# Help with DWL-122 USB Wireless Adapter

## shawndubya

I cannot seem to get this to work. I'm trying to use the linux-wlan-ng drivers (tried both emerging 0.2.0-r2 and downloading 0.2.1-pre16 from website, with same results). I'm currently using a 0.2.1-pre11 ebuild which I modified to get the 0.2.1-pre14 build. I followed instructions on this thread which seemed to help some, but when I try to start net.wlan0, it tries to bring it up for awhile, but then simply fails with "Failed to bring wlan0 up". dmesg says:

```

ident: nic h/w: id=0x8026 1.0.0

ident: pri f/w: id=0x15 1.1.3

ident: sta f/w: id=0x1f 1.7.1

MFI:SUP:role=0x00:id=0x01:var=0x01:b/t=1/1

CFI:SUP:role=0x00:id=0x02:var=0x02:b/t=1/1

PRI:SUP:role=0x00:id=0x03:var=0x01:b/t=1/4

STA:SUP:role=0x00:id=0x04:var=0x01:b/t=1/12

PRI-CFI:ACT:role=0x01:id=0x02:var=0x02:b/t=1/1

STA-CFI:ACT:role=0x01:id=0x02:var=0x02:b/t=1/1

STA-MFI:ACT:role=0x01:id=0x01:var=0x01:b/t=1/1

Prism2 card SN: 000000000000

p80211knetdev_hard_start_xmit: Tx attempt prior to association, frame dropped.

p80211knetdev_hard_start_xmit: Tx attempt prior to association, frame dropped.

p80211knetdev_hard_start_xmit: Tx attempt prior to association, frame dropped.

p80211knetdev_hard_start_xmit: Tx attempt prior to association, frame dropped.

```

with the final 4 lines being output by net.wlan0 start.

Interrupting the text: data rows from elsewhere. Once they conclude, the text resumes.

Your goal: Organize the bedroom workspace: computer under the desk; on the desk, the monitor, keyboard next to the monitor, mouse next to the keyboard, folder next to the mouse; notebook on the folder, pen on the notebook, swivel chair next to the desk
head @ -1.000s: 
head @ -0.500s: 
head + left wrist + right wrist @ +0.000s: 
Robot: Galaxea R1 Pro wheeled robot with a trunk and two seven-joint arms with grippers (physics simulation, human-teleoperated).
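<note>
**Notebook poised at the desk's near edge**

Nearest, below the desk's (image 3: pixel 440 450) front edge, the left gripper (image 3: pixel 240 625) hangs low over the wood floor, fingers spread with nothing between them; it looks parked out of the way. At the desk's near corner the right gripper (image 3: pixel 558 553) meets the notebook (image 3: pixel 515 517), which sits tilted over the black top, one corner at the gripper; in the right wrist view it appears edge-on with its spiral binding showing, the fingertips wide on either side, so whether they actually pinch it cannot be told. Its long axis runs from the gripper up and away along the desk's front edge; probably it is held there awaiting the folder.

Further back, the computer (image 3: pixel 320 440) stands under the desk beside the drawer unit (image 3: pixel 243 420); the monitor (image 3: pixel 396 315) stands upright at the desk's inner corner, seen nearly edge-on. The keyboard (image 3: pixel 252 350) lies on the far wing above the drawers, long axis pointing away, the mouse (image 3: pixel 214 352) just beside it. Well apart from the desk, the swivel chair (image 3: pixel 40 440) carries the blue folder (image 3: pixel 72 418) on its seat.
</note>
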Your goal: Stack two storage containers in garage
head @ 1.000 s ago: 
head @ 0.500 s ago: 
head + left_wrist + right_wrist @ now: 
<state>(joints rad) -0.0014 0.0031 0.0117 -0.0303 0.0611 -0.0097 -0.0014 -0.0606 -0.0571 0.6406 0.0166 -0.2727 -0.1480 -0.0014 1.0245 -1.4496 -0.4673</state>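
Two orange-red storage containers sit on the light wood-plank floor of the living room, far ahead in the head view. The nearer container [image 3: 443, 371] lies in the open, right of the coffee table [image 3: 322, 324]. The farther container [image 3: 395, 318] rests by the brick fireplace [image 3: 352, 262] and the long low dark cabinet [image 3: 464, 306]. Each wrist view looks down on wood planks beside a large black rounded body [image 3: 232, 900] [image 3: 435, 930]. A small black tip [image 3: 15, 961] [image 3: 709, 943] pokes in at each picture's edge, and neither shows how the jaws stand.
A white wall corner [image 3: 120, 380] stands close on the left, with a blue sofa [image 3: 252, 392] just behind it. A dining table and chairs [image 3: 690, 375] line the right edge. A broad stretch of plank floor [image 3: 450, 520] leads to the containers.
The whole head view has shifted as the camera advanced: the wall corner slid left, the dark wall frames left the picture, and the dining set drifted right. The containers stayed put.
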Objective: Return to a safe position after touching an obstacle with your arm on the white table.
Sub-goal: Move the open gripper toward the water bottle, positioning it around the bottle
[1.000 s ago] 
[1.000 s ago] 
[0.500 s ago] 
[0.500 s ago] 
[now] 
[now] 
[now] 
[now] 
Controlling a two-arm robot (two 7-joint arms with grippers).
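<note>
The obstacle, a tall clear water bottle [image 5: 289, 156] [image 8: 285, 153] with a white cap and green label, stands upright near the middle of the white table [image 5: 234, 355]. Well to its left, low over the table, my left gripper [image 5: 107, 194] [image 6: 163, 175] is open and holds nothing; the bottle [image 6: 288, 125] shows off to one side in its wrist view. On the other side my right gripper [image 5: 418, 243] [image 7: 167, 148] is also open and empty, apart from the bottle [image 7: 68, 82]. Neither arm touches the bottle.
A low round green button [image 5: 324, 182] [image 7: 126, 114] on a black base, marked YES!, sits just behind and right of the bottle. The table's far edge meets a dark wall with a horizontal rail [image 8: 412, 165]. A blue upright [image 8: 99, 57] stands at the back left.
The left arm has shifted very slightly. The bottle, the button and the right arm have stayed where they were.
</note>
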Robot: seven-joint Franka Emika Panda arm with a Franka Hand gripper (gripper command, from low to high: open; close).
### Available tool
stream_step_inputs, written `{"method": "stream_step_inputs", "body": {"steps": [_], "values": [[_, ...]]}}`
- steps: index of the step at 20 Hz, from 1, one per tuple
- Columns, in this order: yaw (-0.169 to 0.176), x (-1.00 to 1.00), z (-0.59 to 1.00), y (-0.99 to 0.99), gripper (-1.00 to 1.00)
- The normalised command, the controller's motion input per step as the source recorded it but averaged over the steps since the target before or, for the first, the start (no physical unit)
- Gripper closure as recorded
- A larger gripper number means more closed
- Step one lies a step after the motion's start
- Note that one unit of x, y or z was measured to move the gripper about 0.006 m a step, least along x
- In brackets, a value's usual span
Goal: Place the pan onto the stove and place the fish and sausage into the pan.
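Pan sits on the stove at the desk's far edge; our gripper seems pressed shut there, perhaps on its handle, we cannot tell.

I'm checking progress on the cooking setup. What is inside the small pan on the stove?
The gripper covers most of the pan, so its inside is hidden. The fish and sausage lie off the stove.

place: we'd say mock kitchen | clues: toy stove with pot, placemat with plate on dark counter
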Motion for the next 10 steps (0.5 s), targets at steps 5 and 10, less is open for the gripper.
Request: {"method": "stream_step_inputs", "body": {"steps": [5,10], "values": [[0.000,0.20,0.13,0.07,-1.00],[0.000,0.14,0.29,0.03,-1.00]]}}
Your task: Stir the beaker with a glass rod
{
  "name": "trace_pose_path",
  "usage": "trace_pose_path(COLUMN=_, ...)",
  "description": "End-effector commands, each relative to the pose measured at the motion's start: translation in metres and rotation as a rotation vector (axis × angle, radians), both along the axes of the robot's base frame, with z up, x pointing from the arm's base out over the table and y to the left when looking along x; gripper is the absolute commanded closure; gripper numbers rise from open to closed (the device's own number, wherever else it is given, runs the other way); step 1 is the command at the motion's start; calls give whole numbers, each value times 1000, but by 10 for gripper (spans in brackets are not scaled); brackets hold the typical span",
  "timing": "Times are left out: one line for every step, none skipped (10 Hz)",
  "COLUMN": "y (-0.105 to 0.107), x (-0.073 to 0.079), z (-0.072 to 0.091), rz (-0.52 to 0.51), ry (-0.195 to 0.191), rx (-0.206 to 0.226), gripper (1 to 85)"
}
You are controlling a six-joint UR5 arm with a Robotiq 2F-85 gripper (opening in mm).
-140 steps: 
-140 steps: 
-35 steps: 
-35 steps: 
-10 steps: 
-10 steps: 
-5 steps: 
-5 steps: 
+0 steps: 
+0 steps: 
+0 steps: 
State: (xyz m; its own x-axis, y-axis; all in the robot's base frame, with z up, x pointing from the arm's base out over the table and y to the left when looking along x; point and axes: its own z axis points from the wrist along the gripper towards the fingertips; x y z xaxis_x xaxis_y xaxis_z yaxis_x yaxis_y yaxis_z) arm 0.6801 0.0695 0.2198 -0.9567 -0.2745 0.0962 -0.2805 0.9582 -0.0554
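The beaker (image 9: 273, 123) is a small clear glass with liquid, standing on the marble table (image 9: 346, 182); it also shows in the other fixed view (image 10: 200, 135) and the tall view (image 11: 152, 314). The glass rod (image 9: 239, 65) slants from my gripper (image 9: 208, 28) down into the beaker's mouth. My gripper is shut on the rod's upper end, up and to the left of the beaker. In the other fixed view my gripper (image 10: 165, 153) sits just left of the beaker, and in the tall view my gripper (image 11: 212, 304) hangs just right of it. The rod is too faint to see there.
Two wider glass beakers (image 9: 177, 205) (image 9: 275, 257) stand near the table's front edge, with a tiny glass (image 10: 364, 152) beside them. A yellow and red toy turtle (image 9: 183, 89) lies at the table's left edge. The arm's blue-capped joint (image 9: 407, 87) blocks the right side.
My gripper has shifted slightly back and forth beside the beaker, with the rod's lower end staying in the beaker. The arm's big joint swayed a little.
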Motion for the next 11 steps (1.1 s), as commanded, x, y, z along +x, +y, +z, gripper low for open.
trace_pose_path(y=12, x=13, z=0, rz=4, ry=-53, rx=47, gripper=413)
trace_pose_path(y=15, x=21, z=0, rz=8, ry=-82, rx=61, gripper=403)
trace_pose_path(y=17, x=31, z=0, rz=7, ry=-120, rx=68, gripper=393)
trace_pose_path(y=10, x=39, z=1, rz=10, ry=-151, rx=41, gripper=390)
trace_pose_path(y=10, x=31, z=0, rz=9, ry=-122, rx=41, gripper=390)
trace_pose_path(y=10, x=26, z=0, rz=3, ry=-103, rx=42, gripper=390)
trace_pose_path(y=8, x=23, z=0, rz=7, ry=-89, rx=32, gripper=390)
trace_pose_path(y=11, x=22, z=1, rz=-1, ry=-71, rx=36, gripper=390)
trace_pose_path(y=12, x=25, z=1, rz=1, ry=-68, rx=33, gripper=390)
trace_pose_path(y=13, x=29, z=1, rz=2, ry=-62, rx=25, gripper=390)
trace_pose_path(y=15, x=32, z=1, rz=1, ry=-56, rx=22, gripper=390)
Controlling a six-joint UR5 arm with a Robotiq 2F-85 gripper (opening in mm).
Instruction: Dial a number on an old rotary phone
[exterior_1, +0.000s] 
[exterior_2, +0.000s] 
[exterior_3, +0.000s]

I know USB is working, because I have a USB keyboard. Networking in general works because net.eth0 works fine. It looks like it is recognizing the prism2_usb module correctly. If I say 'ifconfig' it doesn't display wlan0, but 'ifconfig wlan0' does display it (not sure if that is useful). 

Any ideas?

----------

## shawndubya

bump. Anyone have experience in setting up wireless USB? Searching through the forums usually helps figure out just about anything, but no luck in this case   :Sad: 

----------

## juliancoccia

I have posted a DWL-122 HOWTO in my blog:

http://julian.coccia.com/article-53.html

Here is a copy JIC:

Installation was long but smooth. It requires kernel sources and a locally compiled kernel, as any precompiled kernel with sources will cause dependency errors when executing depmod:

```
/sbin/depmod -a

depmod: *** Unresolved symbols in /lib/modules/2.4.20/net/p80211.o

depmod: *** Unresolved symbols in /lib/modules/2.4.20/usb/prism2_usb.o

```

I realized it would be rather hard for an inexperienced user to get this device to work. That is the reason why I wanted to write something about it. So here is a quick HOWTO:

- First become root and cd into your src directory:

```
su -

cd /usr/src
```

- Get the latest kernel source from www.kernel.org. I used 2.4.23 as I wanted to keep it simple, but I'll try it on 2.6 next.

```
wget ftp://ftp.kernel.org/pub/linux/kernel/v2.4/linux-2.4.23.tar.bz2
```

- Uncompress your kernel and make a symlink so that it can be accessible as /usr/src/linux

```
tar -jxf linux-2.4.23.tar.bz2

rm linux

ln -s linux-2.4.23 linux
```

- cd into your new kernel and compile it:

make menuconfig (spend a few minutes here configuring your kernel properly, one of the pleasures of opensource)

```

make dep && make bzImage modules modules_install

cp arch/i386/boot/bzImage /boot/vmlinuz-2.4.23

cp System.map /boot/System.map-2.4.23

```

- Create the right entries in your bootloader. This instructions will depend on the bootloader and distro you are using. In my case it is GRUB running on Debian, therefore the configuration file is located at /boot/grub/menu.lst. It would be /boot/grub/grub.conf in RedHat and /etc/lilo.conf for LILO users. All you have to do in all cases is create a new section as follows (for lilo users, it is slightly different):

```
title Linux kernel 2.4.23

root (hd0,0)

kernel /boot/vmlinuz-2.4.23 root=/dev/hda2
```

(make sure you set the right root parameters, check your existing menu options for clues. Lilo users must now execute lilo)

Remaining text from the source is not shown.